**DESCRIPTION OF THE TASK**
From the material that follows, count the lines with the word "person" in them. Reply with the number only.

** Opening MATERIAL FOR THIS TASK block **

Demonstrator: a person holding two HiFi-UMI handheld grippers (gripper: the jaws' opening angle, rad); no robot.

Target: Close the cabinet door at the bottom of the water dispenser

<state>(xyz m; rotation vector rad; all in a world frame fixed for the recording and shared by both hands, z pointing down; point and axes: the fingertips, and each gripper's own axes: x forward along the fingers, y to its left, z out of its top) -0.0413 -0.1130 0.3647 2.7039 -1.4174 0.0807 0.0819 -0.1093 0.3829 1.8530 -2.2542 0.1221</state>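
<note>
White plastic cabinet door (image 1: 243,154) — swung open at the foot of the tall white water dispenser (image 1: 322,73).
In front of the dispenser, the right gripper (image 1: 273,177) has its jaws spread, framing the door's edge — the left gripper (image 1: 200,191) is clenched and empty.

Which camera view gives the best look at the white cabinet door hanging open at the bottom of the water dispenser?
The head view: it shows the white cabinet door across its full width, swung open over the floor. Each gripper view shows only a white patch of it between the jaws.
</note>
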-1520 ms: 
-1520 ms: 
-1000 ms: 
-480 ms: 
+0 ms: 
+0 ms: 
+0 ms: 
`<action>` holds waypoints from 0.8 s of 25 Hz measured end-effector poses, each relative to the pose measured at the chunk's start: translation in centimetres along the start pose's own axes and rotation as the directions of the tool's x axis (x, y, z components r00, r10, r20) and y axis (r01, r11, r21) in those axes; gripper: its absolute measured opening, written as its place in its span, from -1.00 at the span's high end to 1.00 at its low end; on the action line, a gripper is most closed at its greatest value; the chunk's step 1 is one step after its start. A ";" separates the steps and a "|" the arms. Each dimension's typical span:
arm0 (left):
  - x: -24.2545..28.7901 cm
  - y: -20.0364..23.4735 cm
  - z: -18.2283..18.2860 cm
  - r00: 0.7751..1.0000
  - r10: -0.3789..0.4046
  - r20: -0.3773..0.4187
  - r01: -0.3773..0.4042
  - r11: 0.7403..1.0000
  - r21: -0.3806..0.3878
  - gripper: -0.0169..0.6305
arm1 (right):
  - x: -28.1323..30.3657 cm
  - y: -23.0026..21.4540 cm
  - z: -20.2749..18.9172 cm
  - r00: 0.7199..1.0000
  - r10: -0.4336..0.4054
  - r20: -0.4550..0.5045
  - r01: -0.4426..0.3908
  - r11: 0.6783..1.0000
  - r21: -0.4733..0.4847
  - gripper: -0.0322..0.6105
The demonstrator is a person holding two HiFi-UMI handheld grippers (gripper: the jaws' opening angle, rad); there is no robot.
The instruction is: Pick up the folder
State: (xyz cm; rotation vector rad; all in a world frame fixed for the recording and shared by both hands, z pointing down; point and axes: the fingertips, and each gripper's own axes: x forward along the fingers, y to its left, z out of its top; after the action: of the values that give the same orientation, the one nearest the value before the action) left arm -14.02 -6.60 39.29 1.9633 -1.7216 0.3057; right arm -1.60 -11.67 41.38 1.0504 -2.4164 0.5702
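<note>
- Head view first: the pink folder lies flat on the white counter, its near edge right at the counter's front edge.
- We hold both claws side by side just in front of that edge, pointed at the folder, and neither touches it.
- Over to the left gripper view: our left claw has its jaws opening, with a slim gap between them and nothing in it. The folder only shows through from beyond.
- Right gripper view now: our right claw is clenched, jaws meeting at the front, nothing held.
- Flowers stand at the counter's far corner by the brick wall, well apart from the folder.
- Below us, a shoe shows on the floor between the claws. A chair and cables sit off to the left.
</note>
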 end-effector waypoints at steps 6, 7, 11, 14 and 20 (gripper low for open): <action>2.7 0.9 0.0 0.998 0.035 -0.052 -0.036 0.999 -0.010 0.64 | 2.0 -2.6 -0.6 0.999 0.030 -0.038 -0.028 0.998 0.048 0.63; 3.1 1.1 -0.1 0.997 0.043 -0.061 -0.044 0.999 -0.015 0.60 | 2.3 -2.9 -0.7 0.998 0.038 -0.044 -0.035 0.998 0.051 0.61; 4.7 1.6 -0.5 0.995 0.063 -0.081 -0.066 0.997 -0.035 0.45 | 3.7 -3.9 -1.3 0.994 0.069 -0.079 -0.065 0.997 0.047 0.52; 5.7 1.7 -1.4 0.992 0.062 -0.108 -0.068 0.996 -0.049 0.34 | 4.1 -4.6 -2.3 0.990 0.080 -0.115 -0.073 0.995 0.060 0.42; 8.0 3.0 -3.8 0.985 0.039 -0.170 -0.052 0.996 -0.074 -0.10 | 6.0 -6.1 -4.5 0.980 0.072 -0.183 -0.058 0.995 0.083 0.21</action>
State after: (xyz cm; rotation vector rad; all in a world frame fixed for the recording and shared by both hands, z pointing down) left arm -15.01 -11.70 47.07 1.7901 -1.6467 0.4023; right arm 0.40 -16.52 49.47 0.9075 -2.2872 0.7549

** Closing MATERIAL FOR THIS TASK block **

**ANSWER SECTION**
2